O ambiente destacado anteriormente é um dos mais sombrios da sociedade brasileira nas últimas décadas, desde os anos oitenta, um mercado de forte degradação econômica e inflação em ascensão, precarização social em elevação e variados problemas políticos, o país não passava por uma crise de escala tão surpreendente, com décadas perdidas e atrasos em gerações, preocupações, medos e desesperanças.

O ambiente em curso na sociedade brasileira gera medo no mundo do trabalho, levando pessoas a preocupações constantes, inúmeras reestruturações produtivas e alterações financeiras estão impactando os trabalhadores e gerando mais desempregados estruturais. Empresas transnacionais anunciam o fechamento de unidades seculares, como o encerramento das atividades da Ford Motors, uma montadora tradicional, responsável pela criação do modelo de produção, o Fordismo, que embalou as atividades produtivas em todas as regiões do mundo. Através desta estratégia global da montadora norte-americana, a empresa anunciou a demissão de milhares de profissionais da unidade do ABC, levando muitos trabalhadores ao desespero, ao medo e a revolta silenciosa.

Diante desta situação, os editoriais dos jornais e os pseudoespecialistas, se anteciparam para destacar que as medidas anunciadas pela montadora são geradas pelo péssimo ambiente de negócio, alta carga tributária, mão de obra com baixa produtividade e taxas de juros elevadas, destacando as condições de competitividade sistêmica inexistência na empresa, como se a empresa pouco conhecesse o mercado nacional.

A Ford Motor chegou no país a mais de 100 anos para produzir e criar vínculos duradouros com a sociedade brasileira, estes pseudosespecialistas esquecem que os verdadeiros motivos destas medidas é o empobrecimento da população nacional, o país está ficando cada vez mais pobres, a classe média está diminuindo e perdendo relevância no cenário nacional.
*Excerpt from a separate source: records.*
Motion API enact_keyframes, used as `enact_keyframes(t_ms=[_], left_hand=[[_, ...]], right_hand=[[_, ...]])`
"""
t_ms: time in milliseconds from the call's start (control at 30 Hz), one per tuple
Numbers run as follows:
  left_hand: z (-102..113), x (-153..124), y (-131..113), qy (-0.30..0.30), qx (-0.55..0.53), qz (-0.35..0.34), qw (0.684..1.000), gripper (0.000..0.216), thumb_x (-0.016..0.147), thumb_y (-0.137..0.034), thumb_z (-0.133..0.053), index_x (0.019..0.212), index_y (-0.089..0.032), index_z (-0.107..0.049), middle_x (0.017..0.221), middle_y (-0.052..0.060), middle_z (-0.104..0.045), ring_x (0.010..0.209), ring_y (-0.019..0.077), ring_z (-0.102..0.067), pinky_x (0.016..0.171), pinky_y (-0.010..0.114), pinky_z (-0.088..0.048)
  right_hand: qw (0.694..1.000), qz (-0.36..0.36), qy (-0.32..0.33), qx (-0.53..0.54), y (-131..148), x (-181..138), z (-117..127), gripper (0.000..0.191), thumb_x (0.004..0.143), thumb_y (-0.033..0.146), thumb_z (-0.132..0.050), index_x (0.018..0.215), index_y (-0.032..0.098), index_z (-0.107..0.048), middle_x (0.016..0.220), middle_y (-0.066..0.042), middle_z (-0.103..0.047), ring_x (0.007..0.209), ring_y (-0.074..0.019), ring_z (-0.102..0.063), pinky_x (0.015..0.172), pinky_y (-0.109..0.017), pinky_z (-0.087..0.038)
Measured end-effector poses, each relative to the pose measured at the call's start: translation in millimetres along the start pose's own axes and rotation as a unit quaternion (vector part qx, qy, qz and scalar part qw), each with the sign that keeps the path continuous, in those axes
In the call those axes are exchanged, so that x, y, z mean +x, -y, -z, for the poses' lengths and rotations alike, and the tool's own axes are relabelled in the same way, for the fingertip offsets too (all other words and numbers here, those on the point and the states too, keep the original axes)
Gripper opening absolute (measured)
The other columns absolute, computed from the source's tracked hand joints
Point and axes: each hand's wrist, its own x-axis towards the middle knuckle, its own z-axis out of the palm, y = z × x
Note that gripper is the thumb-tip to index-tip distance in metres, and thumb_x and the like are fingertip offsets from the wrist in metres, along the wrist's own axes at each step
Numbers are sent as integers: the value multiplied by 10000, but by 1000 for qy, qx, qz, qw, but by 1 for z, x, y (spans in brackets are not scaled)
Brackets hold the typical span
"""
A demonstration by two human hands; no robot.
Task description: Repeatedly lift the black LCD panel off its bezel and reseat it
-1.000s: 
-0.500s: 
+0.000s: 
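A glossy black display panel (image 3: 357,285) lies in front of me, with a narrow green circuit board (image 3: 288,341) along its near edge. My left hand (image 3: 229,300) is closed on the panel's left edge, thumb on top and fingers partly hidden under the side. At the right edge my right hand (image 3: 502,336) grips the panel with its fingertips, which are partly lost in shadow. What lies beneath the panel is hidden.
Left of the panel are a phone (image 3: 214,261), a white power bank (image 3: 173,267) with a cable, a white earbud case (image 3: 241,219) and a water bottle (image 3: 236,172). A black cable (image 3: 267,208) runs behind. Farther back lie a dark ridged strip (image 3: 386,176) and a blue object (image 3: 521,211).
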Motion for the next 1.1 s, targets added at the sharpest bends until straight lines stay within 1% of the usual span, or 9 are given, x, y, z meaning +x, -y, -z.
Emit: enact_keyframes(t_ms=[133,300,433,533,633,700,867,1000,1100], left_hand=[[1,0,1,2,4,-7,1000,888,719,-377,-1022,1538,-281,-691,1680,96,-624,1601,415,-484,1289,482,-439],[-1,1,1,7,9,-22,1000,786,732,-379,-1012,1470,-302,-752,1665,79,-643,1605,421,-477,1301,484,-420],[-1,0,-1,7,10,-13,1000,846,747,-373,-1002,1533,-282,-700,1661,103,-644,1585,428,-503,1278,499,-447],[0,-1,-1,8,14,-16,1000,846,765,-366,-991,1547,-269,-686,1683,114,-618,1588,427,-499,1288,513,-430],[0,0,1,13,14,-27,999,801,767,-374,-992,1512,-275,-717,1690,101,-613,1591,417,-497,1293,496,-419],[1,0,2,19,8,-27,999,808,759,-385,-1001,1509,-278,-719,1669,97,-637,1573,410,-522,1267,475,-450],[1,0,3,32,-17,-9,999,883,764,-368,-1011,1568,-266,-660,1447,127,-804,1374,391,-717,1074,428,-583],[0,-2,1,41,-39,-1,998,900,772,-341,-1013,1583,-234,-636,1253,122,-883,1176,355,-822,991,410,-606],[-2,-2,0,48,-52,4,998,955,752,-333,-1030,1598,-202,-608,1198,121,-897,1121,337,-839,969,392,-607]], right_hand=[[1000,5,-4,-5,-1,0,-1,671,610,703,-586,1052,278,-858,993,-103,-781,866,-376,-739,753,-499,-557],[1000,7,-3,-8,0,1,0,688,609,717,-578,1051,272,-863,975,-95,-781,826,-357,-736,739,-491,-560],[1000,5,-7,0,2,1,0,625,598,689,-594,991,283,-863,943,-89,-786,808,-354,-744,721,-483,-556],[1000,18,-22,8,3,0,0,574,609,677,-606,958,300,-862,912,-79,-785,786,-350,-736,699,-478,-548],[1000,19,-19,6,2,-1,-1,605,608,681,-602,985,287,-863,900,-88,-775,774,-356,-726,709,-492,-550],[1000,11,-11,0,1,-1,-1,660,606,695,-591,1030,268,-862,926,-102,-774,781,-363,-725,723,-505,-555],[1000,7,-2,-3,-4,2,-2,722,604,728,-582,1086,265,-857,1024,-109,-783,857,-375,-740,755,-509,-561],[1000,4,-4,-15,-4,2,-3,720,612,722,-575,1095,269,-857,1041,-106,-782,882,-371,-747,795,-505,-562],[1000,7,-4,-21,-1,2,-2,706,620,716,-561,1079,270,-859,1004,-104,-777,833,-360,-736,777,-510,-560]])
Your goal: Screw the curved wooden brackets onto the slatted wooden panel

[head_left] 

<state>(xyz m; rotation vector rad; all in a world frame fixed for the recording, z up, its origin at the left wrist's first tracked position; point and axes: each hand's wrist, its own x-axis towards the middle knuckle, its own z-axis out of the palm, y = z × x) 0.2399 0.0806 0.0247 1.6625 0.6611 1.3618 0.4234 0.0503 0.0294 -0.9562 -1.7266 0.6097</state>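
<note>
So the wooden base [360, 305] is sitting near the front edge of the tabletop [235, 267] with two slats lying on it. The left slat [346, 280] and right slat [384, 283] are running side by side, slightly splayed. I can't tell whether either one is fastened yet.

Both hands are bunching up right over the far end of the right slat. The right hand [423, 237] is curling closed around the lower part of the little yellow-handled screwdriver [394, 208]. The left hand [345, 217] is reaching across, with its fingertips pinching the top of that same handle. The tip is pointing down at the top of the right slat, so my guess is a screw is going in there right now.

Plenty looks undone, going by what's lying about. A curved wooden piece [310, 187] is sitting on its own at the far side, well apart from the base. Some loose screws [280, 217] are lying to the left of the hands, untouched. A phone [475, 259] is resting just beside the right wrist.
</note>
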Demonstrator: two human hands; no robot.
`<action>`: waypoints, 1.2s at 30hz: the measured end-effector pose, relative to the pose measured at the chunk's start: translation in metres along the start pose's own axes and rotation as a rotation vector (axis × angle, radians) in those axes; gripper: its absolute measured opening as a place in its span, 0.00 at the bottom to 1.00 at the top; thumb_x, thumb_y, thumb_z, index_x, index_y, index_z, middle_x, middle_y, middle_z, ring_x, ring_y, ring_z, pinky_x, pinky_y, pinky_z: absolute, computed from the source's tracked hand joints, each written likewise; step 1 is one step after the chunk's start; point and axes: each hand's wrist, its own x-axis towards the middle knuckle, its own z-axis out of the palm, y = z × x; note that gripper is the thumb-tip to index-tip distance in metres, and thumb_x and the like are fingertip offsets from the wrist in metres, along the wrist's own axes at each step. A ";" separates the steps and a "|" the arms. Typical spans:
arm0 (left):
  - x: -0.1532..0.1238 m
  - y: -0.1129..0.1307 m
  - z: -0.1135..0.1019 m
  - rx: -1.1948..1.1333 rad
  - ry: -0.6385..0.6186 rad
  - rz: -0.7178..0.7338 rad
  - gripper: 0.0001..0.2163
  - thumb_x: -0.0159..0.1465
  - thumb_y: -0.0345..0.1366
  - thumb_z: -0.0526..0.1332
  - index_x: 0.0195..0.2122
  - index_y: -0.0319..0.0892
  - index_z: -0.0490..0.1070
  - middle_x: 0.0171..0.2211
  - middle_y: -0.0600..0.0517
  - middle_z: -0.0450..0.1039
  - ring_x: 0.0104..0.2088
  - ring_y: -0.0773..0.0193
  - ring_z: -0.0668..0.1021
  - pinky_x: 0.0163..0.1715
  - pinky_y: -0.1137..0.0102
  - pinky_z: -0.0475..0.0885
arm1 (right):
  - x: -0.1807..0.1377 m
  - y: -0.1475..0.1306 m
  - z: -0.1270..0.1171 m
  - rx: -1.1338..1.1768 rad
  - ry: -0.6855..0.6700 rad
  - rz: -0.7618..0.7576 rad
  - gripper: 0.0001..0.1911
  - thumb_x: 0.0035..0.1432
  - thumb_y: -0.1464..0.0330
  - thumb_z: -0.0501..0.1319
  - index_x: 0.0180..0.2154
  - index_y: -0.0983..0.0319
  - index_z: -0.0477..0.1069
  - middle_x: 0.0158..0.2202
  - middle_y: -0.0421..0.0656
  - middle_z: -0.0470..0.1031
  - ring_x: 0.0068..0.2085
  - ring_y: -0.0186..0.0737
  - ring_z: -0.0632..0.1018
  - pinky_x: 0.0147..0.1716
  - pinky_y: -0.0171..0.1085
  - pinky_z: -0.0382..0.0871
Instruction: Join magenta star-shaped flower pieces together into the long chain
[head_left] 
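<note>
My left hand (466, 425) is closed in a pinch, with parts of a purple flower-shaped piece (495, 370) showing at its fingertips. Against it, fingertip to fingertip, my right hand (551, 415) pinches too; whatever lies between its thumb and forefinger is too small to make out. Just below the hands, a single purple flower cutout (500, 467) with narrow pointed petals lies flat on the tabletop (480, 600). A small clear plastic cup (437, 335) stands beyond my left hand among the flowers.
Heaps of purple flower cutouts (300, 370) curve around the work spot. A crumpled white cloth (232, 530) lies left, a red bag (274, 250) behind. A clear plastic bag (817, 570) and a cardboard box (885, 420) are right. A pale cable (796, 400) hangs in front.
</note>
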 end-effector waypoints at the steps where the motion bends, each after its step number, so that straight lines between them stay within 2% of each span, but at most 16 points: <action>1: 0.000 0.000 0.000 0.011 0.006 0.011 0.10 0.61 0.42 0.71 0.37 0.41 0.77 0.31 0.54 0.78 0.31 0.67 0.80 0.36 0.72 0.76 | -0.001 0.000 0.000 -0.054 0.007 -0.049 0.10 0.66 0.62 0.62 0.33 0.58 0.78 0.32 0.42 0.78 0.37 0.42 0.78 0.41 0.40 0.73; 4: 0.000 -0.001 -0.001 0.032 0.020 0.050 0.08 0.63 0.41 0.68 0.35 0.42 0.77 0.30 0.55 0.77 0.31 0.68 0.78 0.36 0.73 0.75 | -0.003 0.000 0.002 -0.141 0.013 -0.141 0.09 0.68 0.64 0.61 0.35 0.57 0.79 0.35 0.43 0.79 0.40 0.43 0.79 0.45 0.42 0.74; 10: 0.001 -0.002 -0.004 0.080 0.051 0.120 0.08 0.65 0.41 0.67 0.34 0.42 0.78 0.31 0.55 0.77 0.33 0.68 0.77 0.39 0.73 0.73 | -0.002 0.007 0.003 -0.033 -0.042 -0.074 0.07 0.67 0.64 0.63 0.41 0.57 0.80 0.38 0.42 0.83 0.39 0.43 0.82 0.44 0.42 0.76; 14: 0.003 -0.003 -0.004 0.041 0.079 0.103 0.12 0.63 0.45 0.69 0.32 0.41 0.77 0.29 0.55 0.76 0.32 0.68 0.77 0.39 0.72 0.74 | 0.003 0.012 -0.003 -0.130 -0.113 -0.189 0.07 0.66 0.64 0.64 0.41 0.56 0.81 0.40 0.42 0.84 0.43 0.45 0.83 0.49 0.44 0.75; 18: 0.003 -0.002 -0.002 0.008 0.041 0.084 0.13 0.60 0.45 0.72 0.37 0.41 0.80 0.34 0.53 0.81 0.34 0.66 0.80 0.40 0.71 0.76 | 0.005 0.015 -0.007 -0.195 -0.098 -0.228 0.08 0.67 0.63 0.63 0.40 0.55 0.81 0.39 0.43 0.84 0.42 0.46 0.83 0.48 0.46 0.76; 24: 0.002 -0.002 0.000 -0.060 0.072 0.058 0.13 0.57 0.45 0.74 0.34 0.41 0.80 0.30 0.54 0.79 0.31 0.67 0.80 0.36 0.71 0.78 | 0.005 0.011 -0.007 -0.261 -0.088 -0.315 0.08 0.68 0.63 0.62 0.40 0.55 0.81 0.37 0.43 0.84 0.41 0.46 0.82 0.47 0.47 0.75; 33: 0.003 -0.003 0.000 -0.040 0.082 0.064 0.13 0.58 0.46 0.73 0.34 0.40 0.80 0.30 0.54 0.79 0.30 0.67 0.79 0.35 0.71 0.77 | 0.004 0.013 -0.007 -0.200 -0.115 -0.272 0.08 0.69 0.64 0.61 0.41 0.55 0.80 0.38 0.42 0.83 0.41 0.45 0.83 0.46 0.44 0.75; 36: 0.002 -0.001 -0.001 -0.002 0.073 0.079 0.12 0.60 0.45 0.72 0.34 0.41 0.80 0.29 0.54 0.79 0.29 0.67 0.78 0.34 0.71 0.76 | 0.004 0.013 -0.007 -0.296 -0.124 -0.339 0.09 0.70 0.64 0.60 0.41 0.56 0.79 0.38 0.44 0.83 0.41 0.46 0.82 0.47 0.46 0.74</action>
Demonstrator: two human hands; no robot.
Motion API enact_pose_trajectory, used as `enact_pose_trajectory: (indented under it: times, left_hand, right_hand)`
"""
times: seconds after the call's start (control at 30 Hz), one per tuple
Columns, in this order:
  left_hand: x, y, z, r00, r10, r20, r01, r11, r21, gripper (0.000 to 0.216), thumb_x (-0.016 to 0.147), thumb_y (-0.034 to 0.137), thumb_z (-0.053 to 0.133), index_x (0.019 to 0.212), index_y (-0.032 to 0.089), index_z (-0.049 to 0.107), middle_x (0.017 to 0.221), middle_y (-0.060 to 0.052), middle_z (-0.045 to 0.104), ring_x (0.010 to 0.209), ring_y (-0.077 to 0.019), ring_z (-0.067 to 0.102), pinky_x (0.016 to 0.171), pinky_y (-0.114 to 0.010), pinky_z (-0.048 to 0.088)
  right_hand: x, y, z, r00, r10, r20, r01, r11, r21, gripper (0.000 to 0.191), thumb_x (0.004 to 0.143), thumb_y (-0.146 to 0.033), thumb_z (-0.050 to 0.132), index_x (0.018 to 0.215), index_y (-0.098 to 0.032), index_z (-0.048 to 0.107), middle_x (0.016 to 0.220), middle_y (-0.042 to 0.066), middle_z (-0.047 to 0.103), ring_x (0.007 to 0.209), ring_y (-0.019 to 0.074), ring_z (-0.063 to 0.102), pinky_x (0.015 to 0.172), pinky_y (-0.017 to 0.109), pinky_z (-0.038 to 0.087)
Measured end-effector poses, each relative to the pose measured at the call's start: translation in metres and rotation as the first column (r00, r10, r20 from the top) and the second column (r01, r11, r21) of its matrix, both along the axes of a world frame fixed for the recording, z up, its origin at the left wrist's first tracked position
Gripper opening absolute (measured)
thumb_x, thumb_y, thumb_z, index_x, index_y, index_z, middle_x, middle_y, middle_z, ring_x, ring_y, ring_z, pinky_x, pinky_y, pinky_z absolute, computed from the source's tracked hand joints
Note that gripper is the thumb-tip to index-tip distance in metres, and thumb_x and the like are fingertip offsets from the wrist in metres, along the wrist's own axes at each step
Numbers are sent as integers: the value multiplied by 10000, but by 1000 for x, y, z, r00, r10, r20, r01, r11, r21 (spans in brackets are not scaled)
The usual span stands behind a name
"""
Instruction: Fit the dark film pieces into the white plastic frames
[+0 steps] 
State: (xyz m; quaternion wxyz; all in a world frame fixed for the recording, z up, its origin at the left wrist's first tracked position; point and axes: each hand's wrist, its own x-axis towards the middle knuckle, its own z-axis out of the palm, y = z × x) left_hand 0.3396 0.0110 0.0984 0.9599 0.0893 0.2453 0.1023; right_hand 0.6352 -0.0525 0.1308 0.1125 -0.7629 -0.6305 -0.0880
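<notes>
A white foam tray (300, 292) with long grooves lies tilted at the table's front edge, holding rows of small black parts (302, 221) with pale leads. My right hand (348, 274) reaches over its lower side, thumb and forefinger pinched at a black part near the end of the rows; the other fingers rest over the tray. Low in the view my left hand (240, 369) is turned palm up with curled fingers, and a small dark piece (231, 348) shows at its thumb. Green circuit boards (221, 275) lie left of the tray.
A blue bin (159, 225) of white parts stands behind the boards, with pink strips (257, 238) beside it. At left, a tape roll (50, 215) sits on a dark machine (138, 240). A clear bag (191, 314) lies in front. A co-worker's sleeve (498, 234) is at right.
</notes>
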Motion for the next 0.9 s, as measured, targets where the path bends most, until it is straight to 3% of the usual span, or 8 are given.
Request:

Estamos acumulando duas décadas perdidas num período de menos de quarenta anos, numa situação de descalabro que vivenciamos na contemporaneidade, outras empresas tendem a fechar suas unidades, reduzindo investimentos e a geração de empregos e reduzindo os impactos positivos sobre o desenvolvimento do país.

A situação está tão preocupante que, além da Ford Motors, outras empresas anunciaram o fechamento de empresas no Brasil, como a Audi e a Mercedes-Benz. Outras empresas estão desistindo de produzir no mercado nacional, como a japonesa Sony e a sul-coreana LG, empresas de sucesso no mercado global que deixaram um rastro de desemprego, desesperos e degradação social.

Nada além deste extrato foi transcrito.